TASK STATEMENT — Whatever the records below say, write them all out exactly.

*** EXTRACTED RECORDS

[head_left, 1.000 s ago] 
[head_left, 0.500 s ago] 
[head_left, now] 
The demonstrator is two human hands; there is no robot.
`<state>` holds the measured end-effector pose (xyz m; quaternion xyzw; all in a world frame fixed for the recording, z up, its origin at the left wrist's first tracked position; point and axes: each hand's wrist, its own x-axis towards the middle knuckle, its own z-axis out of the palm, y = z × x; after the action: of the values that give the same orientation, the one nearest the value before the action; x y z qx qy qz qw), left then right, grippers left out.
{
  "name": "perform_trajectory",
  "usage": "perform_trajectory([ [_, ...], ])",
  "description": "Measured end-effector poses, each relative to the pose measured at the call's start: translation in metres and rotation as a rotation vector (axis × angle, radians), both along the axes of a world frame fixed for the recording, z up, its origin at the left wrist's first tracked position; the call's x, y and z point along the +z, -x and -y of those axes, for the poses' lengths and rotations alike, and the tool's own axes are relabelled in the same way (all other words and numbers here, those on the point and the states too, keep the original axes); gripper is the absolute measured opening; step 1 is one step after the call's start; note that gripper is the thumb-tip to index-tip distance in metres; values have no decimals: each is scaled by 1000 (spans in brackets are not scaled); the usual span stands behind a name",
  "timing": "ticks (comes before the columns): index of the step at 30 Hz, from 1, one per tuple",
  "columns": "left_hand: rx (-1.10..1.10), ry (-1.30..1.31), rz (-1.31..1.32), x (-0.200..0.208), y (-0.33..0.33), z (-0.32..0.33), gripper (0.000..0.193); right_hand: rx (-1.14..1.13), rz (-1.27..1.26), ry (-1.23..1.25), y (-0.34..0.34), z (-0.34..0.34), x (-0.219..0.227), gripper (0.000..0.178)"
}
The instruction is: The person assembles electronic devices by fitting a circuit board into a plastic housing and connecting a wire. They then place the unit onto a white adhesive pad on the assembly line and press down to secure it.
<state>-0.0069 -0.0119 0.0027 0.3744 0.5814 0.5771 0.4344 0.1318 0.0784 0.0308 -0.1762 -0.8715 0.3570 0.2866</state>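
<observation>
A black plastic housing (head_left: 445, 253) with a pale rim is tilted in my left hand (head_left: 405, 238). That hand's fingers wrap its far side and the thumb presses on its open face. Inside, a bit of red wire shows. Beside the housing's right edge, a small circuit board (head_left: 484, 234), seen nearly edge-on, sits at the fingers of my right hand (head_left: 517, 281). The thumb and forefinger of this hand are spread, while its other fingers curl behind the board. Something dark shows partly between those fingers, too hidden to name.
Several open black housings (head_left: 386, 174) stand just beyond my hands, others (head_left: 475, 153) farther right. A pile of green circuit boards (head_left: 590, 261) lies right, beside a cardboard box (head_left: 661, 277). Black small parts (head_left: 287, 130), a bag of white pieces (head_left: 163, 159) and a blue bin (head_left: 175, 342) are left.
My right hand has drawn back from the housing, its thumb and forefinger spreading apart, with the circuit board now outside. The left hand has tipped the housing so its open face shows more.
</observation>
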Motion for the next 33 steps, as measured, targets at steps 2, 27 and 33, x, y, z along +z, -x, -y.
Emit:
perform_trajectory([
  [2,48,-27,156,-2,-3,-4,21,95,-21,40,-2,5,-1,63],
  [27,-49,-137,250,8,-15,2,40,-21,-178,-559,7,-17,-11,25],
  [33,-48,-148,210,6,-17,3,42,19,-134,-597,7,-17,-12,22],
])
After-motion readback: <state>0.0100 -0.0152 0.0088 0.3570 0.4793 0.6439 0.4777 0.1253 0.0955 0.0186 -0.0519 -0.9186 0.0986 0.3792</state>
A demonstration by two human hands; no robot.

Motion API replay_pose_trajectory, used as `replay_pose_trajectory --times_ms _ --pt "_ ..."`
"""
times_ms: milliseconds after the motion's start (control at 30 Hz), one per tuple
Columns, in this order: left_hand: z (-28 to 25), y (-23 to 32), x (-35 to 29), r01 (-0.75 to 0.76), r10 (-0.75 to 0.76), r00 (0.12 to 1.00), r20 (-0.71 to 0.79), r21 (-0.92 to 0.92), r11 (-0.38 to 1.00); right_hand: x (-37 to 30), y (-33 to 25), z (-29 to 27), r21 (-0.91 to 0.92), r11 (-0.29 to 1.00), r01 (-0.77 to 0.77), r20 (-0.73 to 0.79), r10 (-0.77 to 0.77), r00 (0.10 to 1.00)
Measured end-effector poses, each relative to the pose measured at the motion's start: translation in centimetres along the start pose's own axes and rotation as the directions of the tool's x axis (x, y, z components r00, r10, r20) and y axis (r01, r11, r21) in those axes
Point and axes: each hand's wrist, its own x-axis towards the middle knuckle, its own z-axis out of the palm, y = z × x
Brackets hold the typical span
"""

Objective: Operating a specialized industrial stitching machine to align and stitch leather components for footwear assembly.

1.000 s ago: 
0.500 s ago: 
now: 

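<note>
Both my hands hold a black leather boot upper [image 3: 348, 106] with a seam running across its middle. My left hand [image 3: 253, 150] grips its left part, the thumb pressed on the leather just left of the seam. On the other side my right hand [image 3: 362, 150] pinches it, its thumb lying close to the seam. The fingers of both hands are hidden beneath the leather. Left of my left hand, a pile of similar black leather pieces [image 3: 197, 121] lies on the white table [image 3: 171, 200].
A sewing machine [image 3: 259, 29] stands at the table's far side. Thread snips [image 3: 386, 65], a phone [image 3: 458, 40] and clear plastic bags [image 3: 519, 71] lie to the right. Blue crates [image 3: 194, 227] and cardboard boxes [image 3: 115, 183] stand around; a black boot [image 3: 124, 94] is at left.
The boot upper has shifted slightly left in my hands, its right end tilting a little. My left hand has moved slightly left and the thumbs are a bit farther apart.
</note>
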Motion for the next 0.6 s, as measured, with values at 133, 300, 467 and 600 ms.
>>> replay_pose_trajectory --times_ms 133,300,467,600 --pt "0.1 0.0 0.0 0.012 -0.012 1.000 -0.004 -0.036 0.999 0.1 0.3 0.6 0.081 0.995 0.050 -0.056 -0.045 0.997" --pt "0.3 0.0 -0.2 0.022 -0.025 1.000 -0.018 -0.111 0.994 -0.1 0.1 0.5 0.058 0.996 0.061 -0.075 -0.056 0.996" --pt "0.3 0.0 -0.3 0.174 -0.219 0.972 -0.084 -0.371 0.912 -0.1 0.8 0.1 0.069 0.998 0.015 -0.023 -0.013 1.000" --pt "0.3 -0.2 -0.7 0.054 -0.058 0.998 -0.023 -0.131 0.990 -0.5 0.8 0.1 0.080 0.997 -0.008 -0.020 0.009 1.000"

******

EXERCISE SOLUTION —
[head_left, 1.000 s ago] 
[head_left, 0.500 s ago] 
[head_left, now] 
The demonstrator is two human hands; there is no robot.
`<state>` holds the measured end-effector pose (xyz m; quaternion xyzw; all in a world frame fixed for the recording, z up, its origin at the left wrist's first tracked position; point and axes: each hand's wrist, its own x-axis towards the middle knuckle, its own z-axis out of the palm, y = z × x; after the action: of the values that give the same orientation, the one nearest the value before the action; x y z qx qy qz qw), left then right, grippers left out.
{
  "name": "perform_trajectory",
  "usage": "perform_trajectory([ [_, ...], ])",
  "description": "Measured end-effector poses, each relative to the pose measured at the call's start: translation in metres and rotation as a rotation vector (axis × angle, radians), both along the axes of a world frame fixed for the recording, z up, its origin at the left wrist's first tracked position; the call's x, y and z point along the +z, -x and -y of those axes, for the poses' lengths and rotations alike, and the tool's own axes are relabelled in the same way (all other words and numbers here, those on the point and the states too, keep the original axes); gripper is the absolute measured opening; step 1 is one step after the call's start; note that gripper is the thumb-tip to index-tip distance in metres; values have no decimals: each is scaled by 1000 (spans in brackets are not scaled); the usual span stands behind a name",
  "timing": "ticks (comes before the columns): index of the step at 30 Hz, from 1, one per tuple",
  "columns": "left_hand: rx (-1.10..1.10), ry (-1.30..1.31), rz (-1.31..1.32), x (-0.200..0.208), y (-0.33..0.33), z (-0.32..0.33), gripper (0.000..0.193); right_hand: rx (-1.14..1.13), rz (-1.27..1.26), ry (-1.23..1.25), y (-0.34..0.34), z (-0.34..0.34), x (-0.219..0.227), gripper (0.000..0.178)"
}
The instruction is: The person assembles electronic devices by fitting a circuit board into a plastic housing and connecting a wire. They then place the unit onto a white adhesive pad on the assembly line and press down to secure it.
<state>-0.0069 -0.0119 0.0027 0.3744 0.5814 0.5771 0.4344 0.1318 0.0784 0.0308 -0.1762 -0.8715 0.3570 0.2866</state>
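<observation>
A black plastic housing (head_left: 445, 253) with a pale rim is tilted in my left hand (head_left: 405, 238). That hand's fingers wrap its far side and the thumb presses on its open face. Inside, a bit of red wire shows. Beside the housing's right edge, a small circuit board (head_left: 484, 234), seen nearly edge-on, sits at the fingers of my right hand (head_left: 517, 281). The thumb and forefinger of this hand are spread, while its other fingers curl behind the board. Something dark shows partly between those fingers, too hidden to name.
Several open black housings (head_left: 386, 174) stand just beyond my hands, others (head_left: 475, 153) farther right. A pile of green circuit boards (head_left: 590, 261) lies right, beside a cardboard box (head_left: 661, 277). Black small parts (head_left: 287, 130), a bag of white pieces (head_left: 163, 159) and a blue bin (head_left: 175, 342) are left.
My right hand has drawn back from the housing, its thumb and forefinger spreading apart, with the circuit board now outside. The left hand has tipped the housing so its open face shows more.
</observation>
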Motion for the next 33 steps, as measured, targets at steps 2, 27 and 33, x, y, z along +z, -x, -y.
Emit:
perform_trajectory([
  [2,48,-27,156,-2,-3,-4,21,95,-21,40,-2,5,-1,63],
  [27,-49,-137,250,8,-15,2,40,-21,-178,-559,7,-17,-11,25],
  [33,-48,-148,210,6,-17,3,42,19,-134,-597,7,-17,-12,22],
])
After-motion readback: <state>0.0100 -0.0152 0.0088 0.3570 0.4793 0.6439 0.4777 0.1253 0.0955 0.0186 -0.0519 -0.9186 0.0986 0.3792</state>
A demonstration by two human hands; no robot.

Motion API replay_pose_trajectory, used as `replay_pose_trajectory --times_ms _ --pt "_ ..."`
"""
times_ms: milliseconds after the motion's start (control at 30 Hz), one per tuple
Columns, in this order: left_hand: z (-28 to 25), y (-23 to 32), x (-35 to 29), r01 (-0.75 to 0.76), r10 (-0.75 to 0.76), r00 (0.12 to 1.00), r20 (-0.71 to 0.79), r21 (-0.92 to 0.92), r11 (-0.38 to 1.00); right_hand: x (-37 to 30), y (-33 to 25), z (-29 to 27), r21 (-0.91 to 0.92), r11 (-0.29 to 1.00), r01 (-0.77 to 0.77), r20 (-0.73 to 0.79), r10 (-0.77 to 0.77), r00 (0.10 to 1.00)
Measured end-effector poses, each relative to the pose measured at the motion's start: translation in centimetres along the start pose's own axes and rotation as the directions of the tool's x axis (x, y, z components r00, r10, r20) and y axis (r01, r11, r21) in those axes
Point and axes: each hand's wrist, its own x-axis towards the middle knuckle, its own z-axis out of the palm, y = z × x
Brackets hold the typical span
"""

Objective: Operating a specialized industrial stitching machine to align and stitch leather components for footwear assembly.

1.000 s ago: 
0.500 s ago: 
now: 

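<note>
Both my hands hold a black leather boot upper [image 3: 348, 106] with a seam running across its middle. My left hand [image 3: 253, 150] grips its left part, the thumb pressed on the leather just left of the seam. On the other side my right hand [image 3: 362, 150] pinches it, its thumb lying close to the seam. The fingers of both hands are hidden beneath the leather. Left of my left hand, a pile of similar black leather pieces [image 3: 197, 121] lies on the white table [image 3: 171, 200].
A sewing machine [image 3: 259, 29] stands at the table's far side. Thread snips [image 3: 386, 65], a phone [image 3: 458, 40] and clear plastic bags [image 3: 519, 71] lie to the right. Blue crates [image 3: 194, 227] and cardboard boxes [image 3: 115, 183] stand around; a black boot [image 3: 124, 94] is at left.
The boot upper has shifted slightly left in my hands, its right end tilting a little. My left hand has moved slightly left and the thumbs are a bit farther apart.
</note>
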Motion for the next 0.6 s, as measured, with values at 133, 300, 467 and 600 ms.
>>> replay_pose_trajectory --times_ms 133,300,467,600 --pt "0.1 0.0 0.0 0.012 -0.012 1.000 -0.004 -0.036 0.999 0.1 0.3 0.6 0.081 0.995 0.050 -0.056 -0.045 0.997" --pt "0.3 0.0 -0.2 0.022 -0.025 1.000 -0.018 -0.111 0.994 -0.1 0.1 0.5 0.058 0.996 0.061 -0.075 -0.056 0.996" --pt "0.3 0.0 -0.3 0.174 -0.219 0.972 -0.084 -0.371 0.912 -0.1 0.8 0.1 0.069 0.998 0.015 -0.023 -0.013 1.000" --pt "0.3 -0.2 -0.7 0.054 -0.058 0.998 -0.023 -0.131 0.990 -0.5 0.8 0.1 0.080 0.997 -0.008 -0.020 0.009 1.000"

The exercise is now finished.